'I can only imagine the pain': The Samaritans who save people from taking their own lives

'I can only imagine the pain': The Samaritans who save people from taking their own lives

“For most of them, the callers find comfort knowing that a stranger is willing to spend a part of their lives, supporting someone they may never know” – we meet a Samaritan of Singapore.

Picture illustration of a volunteer with the Samaritans of Singapore (2)
(File photo: Rauf Khan)

SINGAPORE: “People are better off without me,” a caller uttered to Wendy (not her real name) over the phone.

For 30-year-old Wendy, a volunteer with the Samaritans of Singapore (SOS), people expressing suicidal thoughts are common. For three to four hours a week, and at least one overnight session a month, Wendy is picking up distress calls on the SOS hotline - sometimes from people who are thinking about killing themselves.

“I can only imagine the pain that they are facing and how overwhelmed they are to be contemplating suicide,” Wendy explained.

“When I first started volunteering, it worried me to hear that.”

Last year, 397 people in Singapore took their own lives, with suicides among boys aged between 10 and 29 at a record high.

In fact, all age groups - except those 60 and above - recorded an increase in the number of suicides. It is a worrying statistic. For every suicide, at least six suicide survivors are left behind, said SOS.

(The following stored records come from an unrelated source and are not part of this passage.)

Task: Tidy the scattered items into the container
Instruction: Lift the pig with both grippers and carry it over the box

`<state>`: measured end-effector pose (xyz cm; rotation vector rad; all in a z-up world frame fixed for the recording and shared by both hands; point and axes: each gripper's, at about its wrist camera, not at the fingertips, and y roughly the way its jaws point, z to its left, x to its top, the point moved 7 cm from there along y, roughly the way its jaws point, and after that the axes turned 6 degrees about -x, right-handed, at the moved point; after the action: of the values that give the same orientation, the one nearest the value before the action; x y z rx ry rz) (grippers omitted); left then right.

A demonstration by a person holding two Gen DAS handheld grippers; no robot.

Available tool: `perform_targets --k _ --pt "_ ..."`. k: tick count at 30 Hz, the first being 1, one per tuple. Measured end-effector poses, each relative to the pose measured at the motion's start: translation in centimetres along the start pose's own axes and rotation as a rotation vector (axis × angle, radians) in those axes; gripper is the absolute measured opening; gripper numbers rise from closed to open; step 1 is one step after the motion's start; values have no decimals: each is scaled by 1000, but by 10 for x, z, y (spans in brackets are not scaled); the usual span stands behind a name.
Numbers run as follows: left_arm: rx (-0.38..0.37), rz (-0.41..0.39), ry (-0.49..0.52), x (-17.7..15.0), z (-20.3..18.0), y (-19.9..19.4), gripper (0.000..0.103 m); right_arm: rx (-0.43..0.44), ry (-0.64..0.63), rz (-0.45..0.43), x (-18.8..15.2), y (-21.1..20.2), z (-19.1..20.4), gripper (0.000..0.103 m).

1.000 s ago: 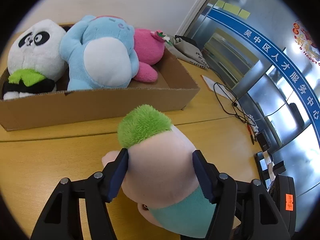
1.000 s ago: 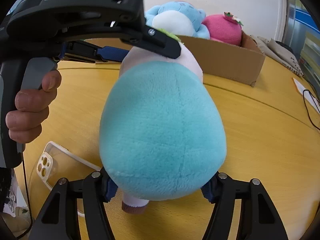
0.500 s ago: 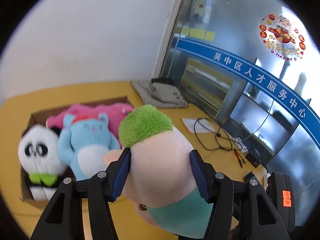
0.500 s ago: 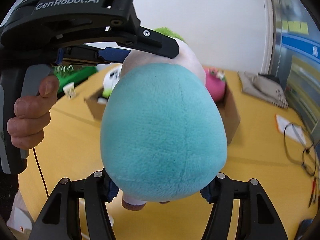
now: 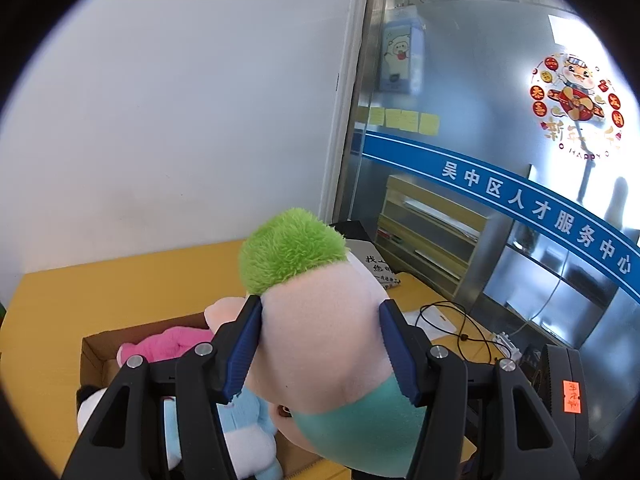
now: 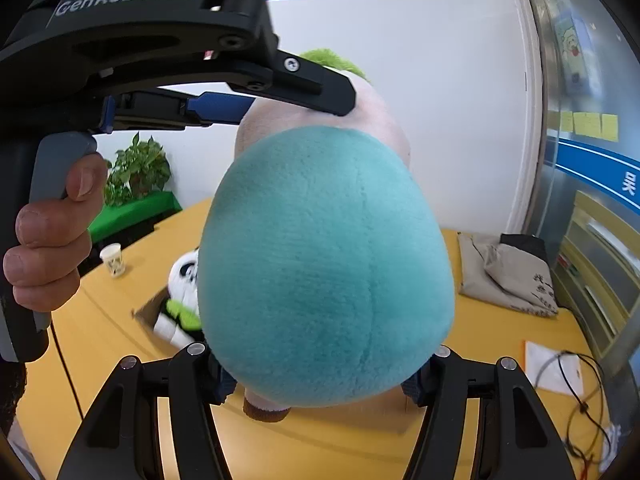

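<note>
A plush toy (image 5: 320, 320) with green hair, a pale pink head and a teal body (image 6: 324, 272) hangs in the air, held by both grippers. My left gripper (image 5: 320, 344) is shut on its head. My right gripper (image 6: 320, 384) is shut on its teal lower body. Below it lies the cardboard box (image 5: 96, 344) with a pink plush (image 5: 168, 344), a blue plush (image 5: 248, 432) and a panda plush (image 6: 184, 276) inside. The toy hides most of the box in both views.
The box stands on a yellow table (image 5: 100, 292). A grey cloth bag (image 6: 508, 272) lies at the back right. A cable (image 5: 460, 328) and papers (image 6: 548, 364) lie at the right. A small cup (image 6: 114, 258) and a potted plant (image 6: 136, 168) are at the left.
Both grippers have lifted the plush toy up off the table and carried it over the box. The views tilted upward, so the box dropped low in the frames.
</note>
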<state>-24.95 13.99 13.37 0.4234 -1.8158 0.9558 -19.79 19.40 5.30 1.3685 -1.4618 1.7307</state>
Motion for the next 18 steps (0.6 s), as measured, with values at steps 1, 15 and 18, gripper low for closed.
perform_targets --k 1,15,18 --pt "-3 3 -4 1 6 9 58 -3 7 2 3 8 -3 68" --pt "-16 226 -106 -73 59 145 58 -23 123 131 -77 117 -27 68" --pt "-9 289 -125 -99 66 165 58 -26 128 189 -99 147 -48 68"
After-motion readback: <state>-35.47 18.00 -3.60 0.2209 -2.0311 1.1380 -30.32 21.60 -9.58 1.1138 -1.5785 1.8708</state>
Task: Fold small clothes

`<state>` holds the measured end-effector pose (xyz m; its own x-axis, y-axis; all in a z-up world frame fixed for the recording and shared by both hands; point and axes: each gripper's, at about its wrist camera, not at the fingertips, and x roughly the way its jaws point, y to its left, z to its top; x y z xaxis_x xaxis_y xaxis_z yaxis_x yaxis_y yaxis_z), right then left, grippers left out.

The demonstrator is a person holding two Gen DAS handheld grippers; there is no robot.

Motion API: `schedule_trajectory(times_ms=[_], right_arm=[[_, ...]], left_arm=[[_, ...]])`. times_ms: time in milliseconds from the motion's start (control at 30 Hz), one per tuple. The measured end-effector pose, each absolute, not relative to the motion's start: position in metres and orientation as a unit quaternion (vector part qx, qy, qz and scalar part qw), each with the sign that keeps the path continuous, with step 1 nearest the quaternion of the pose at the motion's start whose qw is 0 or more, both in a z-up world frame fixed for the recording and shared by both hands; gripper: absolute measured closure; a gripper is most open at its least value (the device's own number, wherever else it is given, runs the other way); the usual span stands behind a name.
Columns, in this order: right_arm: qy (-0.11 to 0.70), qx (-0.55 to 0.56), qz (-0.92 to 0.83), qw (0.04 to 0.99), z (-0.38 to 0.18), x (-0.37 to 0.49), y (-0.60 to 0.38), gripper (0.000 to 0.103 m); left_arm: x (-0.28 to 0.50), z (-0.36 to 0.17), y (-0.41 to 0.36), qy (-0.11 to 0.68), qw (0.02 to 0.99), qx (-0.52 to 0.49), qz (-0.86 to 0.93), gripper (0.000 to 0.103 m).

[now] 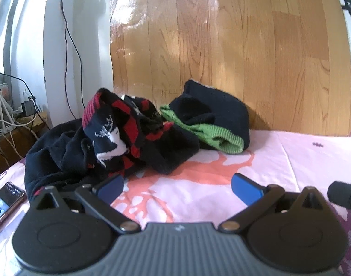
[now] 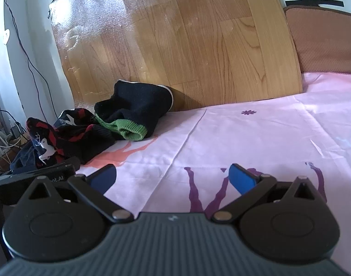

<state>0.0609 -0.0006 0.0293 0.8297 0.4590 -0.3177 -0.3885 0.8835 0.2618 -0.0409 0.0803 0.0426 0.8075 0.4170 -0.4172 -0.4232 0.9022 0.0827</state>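
Clothes pile [image 1: 120,138]: dark small garments heaped at centre left of my left view, resting on the pink sheet, against the foot of the wooden board.
Red-and-black sock [image 1: 111,124]: on top of the heap, white deer motif facing my left claw.
Green-cuffed sock [image 1: 212,124]: right end of the heap, black with a ribbed green cuff, touching the red-and-black one.
Left claw [image 1: 177,187]: released, blue pads spread wide, nothing between them; just in front of the heap, over a coral print.
Right claw [image 2: 173,179]: released, pads apart, empty; over bare sheet right of the pile, over purple prints.
Pink sheet [image 2: 267,138]: creased, covers a bed.
Wooden board [image 1: 244,46]: upright behind the clothes.
Phone [image 1: 5,202]: lower left edge, screen lit.
Cables [image 1: 67,34]: upper left, down the white wall.
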Motion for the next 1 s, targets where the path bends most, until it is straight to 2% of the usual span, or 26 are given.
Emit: schedule_trajectory(times_ms=[1000], right_arm=[[0.189,0.101,0.226,0.95,0.0284,0.0608,-0.0012,0.0]], left_arm=[[-0.0396,0.0391,0.0844,0.236,0.94,-0.009,0.246,0.0]])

"It is disconcerting to know that many of our young feel unsupported through their darkest periods and see suicide as the only choice to end their pain and struggles," said SOS senior assistant director Wong Lai Chun.

READ: Understanding suicide: Debunking the myths and what you can do to help

STOP TALKING

At the SOS' Cantonment Close office, volunteers like Wendy are armed with a listening ear - but it is not an easy role. Every call requires their focused, undivided attention for however long the person wants to talk.

“Over the phone, we listen carefully to what the callers have to share,” Wendy said. 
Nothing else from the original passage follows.